> _What you should do_: Copy the listing below line for line, from its opening line to the one with "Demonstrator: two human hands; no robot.", both included; stop there.

(Information shown begins)

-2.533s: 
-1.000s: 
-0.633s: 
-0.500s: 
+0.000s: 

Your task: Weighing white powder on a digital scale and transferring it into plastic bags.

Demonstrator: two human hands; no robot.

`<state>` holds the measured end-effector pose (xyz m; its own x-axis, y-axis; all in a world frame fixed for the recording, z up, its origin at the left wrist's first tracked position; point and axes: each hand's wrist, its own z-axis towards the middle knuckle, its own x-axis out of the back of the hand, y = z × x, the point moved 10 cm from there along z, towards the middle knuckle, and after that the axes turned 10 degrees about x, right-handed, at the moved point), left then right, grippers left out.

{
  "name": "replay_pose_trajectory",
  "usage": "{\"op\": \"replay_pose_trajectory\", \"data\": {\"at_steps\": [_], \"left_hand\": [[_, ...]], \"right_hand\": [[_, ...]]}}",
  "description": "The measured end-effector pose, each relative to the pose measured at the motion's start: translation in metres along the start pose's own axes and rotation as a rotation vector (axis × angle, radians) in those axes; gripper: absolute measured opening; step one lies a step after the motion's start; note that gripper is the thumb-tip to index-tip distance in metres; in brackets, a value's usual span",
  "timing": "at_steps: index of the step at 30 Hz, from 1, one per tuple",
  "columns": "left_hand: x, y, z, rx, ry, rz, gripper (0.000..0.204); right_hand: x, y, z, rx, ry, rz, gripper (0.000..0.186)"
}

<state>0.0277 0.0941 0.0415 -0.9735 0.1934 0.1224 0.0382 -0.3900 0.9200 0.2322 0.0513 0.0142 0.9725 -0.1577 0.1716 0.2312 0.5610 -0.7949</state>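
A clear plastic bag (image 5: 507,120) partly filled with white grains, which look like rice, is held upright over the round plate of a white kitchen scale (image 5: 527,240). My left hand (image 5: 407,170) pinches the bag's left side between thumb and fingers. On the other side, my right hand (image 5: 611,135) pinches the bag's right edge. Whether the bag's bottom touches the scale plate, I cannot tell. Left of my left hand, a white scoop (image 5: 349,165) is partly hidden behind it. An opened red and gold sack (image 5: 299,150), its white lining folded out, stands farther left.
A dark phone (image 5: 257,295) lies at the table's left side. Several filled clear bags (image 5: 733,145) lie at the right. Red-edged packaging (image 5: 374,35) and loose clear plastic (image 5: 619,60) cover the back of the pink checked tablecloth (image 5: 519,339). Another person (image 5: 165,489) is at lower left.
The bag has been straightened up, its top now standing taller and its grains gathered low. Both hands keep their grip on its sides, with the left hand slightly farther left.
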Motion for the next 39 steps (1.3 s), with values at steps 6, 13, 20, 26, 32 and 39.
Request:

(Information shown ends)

> _Task result_:
-2.533s: 
-1.000s: 
-0.633s: 
-0.500s: 
+0.000s: 

Your task: Weighing white powder on a digital scale and transferring it into plastic bags.

Demonstrator: two human hands; no robot.

This exercise is now complete.